[Description of the task]:
Every line of the material is to be reproduced verbatim.

###

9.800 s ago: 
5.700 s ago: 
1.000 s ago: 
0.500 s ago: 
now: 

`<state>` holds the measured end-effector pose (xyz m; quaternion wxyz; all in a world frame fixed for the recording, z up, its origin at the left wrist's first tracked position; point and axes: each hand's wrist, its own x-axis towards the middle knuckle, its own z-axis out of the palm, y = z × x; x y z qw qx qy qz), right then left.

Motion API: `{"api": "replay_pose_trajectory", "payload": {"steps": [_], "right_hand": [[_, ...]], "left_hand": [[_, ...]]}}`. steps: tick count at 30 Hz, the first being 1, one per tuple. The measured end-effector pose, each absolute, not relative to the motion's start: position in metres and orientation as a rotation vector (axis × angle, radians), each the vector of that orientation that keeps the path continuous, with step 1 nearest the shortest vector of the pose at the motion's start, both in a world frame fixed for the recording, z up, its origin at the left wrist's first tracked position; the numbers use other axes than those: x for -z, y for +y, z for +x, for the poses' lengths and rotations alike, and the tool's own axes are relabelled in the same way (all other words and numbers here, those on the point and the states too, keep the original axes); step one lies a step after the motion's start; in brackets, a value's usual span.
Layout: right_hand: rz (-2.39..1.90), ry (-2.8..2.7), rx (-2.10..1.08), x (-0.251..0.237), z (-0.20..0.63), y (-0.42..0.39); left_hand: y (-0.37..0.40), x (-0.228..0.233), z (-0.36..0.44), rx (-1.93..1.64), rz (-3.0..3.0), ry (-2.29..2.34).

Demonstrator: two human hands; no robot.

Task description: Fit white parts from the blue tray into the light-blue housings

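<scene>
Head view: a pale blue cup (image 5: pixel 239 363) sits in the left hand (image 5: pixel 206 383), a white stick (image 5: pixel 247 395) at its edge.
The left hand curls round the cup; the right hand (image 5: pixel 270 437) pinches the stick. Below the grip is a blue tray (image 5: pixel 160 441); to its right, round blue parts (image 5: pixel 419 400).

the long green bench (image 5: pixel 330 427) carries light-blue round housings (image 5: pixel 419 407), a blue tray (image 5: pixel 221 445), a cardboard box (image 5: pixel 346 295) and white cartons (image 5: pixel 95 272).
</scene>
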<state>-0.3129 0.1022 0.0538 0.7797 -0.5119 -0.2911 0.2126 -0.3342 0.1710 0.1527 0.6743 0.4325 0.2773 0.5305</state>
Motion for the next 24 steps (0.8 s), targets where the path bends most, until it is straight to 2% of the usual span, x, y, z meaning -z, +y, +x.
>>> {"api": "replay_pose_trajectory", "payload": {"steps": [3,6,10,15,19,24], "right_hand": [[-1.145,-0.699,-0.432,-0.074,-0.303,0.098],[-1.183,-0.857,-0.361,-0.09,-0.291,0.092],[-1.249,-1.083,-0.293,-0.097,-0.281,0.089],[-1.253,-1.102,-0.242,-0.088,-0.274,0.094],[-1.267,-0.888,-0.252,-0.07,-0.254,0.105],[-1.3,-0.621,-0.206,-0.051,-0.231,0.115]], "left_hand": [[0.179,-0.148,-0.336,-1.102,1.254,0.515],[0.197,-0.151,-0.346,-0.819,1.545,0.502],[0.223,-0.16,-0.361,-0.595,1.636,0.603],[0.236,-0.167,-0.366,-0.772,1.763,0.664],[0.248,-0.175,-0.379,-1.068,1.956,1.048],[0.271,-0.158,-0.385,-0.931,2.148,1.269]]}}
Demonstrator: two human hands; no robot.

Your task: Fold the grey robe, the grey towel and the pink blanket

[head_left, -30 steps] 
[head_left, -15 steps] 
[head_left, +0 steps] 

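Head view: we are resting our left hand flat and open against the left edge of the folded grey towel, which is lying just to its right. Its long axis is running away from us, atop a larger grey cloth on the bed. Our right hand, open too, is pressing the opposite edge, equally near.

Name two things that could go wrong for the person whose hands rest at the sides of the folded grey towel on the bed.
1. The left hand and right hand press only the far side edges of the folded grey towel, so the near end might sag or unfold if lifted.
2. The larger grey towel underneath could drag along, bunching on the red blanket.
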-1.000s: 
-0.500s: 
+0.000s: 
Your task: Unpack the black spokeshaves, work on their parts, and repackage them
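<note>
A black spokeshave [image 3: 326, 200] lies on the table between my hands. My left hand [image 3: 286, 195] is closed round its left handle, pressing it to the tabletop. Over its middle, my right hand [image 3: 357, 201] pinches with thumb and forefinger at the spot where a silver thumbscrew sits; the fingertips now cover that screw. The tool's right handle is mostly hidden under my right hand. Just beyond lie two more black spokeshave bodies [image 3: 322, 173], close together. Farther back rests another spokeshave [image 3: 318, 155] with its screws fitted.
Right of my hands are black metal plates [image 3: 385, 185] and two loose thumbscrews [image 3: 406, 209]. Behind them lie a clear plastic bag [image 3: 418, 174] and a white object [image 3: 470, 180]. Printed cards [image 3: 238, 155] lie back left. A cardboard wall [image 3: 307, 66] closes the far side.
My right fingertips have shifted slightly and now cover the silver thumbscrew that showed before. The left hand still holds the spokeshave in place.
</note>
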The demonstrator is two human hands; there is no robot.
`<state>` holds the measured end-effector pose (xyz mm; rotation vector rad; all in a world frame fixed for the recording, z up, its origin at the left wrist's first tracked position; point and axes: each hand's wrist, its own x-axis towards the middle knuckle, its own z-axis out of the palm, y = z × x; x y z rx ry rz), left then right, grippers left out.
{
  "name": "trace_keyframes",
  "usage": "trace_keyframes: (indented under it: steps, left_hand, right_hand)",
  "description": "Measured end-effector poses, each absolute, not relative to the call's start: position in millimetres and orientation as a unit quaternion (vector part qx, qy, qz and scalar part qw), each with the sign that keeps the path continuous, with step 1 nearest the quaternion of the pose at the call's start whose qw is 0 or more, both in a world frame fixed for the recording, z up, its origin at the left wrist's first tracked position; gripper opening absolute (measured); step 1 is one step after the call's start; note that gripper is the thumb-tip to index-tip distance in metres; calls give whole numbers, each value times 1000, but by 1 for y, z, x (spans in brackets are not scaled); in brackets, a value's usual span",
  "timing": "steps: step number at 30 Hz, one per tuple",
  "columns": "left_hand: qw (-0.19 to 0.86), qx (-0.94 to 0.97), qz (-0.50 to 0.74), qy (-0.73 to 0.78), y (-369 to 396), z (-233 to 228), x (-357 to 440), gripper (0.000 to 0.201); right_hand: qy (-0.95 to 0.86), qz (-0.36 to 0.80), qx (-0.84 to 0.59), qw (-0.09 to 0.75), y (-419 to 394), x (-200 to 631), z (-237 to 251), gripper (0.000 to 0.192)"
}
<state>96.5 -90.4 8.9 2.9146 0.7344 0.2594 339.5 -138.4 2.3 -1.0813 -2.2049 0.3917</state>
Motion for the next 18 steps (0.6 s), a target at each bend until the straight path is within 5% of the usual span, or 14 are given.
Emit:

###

[Exercise solution]:
9.800 s ago: 
5.700 s ago: 
1.000 s ago: 
0.500 s ago: 
now: 

`<state>` holds the measured end-effector pose (xyz m; quaternion wxyz; all in a world frame fixed for the recording, z up, its origin at the left wrist's first tracked position; point and axes: each hand's wrist, its own x-axis towards the middle knuckle, its own z-axis out of the palm, y = z × x; x y z qw qx qy qz), right then left.

Motion API: `{"api": "replay_pose_trajectory", "payload": {"steps": [_], "right_hand": [[_, ...]], "left_hand": [[_, ...]]}}`. steps: tick count at 30 Hz, the first being 1, one per tuple. The measured end-effector pose, each absolute, not relative to the motion's start: position in metres and orientation as a rotation vector (axis × angle, radians), each the vector of that orientation that keeps the path continuous, with step 1 nearest the shortest vector of the pose at the motion's start, both in a world frame fixed for the recording, z up, its origin at the left wrist's first tracked position; the numbers use other axes than those: x for -z, y for +y, z for +x, for the poses' lengths and rotations alike, and the tool's own axes are relabelled in the same way (all other words and numbers here, those on the point and the states too, keep the original axes); step one lies a step after the motion's start; in brackets, a value's usual span.
Layout: right_hand: rz (-2.39..1.90), ry (-2.8..2.7), rx (-2.10..1.08), x (-0.251..0.237), z (-0.20..0.63), y (-0.42..0.39); left_hand: y (-0.37..0.40), x (-0.228..0.233), z (-0.36..0.44), rx (-1.93..1.64), rz (-3.0..3.0), ry (-2.29..2.34).

Demonstrator: two human hands; no robot.

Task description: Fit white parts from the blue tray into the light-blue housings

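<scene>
Head view: a pale blue cup (image 5: pixel 239 363) sits in the left hand (image 5: pixel 206 383), a white stick (image 5: pixel 247 395) at its edge.
The left hand curls round the cup; the right hand (image 5: pixel 270 437) pinches the stick. Below the grip is a blue tray (image 5: pixel 160 441); to its right, round blue parts (image 5: pixel 419 400).

the long green bench (image 5: pixel 330 427) carries light-blue round housings (image 5: pixel 419 407), a blue tray (image 5: pixel 221 445), a cardboard box (image 5: pixel 346 295) and white cartons (image 5: pixel 95 272).
</scene>
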<state>-0.3129 0.1022 0.0538 0.7797 -0.5119 -0.2911 0.2126 -0.3342 0.1710 0.1527 0.6743 0.4325 0.2773 0.5305</state>
Motion for the next 24 steps (0.8 s), targets where the path bends most, until it is straight to 2% of the usual span, x, y, z meaning -z, +y, +x.
>>> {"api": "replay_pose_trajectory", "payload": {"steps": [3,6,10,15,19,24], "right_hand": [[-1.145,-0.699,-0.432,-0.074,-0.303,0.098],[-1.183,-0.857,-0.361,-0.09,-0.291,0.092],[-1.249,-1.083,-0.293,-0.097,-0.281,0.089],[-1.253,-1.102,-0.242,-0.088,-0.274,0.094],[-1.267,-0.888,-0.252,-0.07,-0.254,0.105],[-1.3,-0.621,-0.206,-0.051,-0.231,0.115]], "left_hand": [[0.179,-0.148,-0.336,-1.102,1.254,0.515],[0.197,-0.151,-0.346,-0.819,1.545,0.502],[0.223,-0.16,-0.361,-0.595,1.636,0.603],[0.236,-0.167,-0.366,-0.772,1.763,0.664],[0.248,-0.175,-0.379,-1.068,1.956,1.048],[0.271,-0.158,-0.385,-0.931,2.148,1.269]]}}
Demonstrator: two human hands; no robot.

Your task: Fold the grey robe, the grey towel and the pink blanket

[head_left, -30 steps] 
[head_left, -15 steps] 
[head_left, +0 steps] 

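Head view: we are resting our left hand flat and open against the left edge of the folded grey towel, which is lying just to its right. Its long axis is running away from us, atop a larger grey cloth on the bed. Our right hand, open too, is pressing the opposite edge, equally near.

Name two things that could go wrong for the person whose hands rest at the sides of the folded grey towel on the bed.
1. The left hand and right hand press only the far side edges of the folded grey towel, so the near end might sag or unfold if lifted.
2. The larger grey towel underneath could drag along, bunching on the red blanket.
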-1.000s: 
-0.500s: 
+0.000s: 
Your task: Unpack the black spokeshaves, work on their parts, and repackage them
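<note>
A black spokeshave [image 3: 326, 200] lies on the table between my hands. My left hand [image 3: 286, 195] is closed round its left handle, pressing it to the tabletop. Over its middle, my right hand [image 3: 357, 201] pinches with thumb and forefinger at the spot where a silver thumbscrew sits; the fingertips now cover that screw. The tool's right handle is mostly hidden under my right hand. Just beyond lie two more black spokeshave bodies [image 3: 322, 173], close together. Farther back rests another spokeshave [image 3: 318, 155] with its screws fitted.
Right of my hands are black metal plates [image 3: 385, 185] and two loose thumbscrews [image 3: 406, 209]. Behind them lie a clear plastic bag [image 3: 418, 174] and a white object [image 3: 470, 180]. Printed cards [image 3: 238, 155] lie back left. A cardboard wall [image 3: 307, 66] closes the far side.
My right fingertips have shifted slightly and now cover the silver thumbscrew that showed before. The left hand still holds the spokeshave in place.
</note>
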The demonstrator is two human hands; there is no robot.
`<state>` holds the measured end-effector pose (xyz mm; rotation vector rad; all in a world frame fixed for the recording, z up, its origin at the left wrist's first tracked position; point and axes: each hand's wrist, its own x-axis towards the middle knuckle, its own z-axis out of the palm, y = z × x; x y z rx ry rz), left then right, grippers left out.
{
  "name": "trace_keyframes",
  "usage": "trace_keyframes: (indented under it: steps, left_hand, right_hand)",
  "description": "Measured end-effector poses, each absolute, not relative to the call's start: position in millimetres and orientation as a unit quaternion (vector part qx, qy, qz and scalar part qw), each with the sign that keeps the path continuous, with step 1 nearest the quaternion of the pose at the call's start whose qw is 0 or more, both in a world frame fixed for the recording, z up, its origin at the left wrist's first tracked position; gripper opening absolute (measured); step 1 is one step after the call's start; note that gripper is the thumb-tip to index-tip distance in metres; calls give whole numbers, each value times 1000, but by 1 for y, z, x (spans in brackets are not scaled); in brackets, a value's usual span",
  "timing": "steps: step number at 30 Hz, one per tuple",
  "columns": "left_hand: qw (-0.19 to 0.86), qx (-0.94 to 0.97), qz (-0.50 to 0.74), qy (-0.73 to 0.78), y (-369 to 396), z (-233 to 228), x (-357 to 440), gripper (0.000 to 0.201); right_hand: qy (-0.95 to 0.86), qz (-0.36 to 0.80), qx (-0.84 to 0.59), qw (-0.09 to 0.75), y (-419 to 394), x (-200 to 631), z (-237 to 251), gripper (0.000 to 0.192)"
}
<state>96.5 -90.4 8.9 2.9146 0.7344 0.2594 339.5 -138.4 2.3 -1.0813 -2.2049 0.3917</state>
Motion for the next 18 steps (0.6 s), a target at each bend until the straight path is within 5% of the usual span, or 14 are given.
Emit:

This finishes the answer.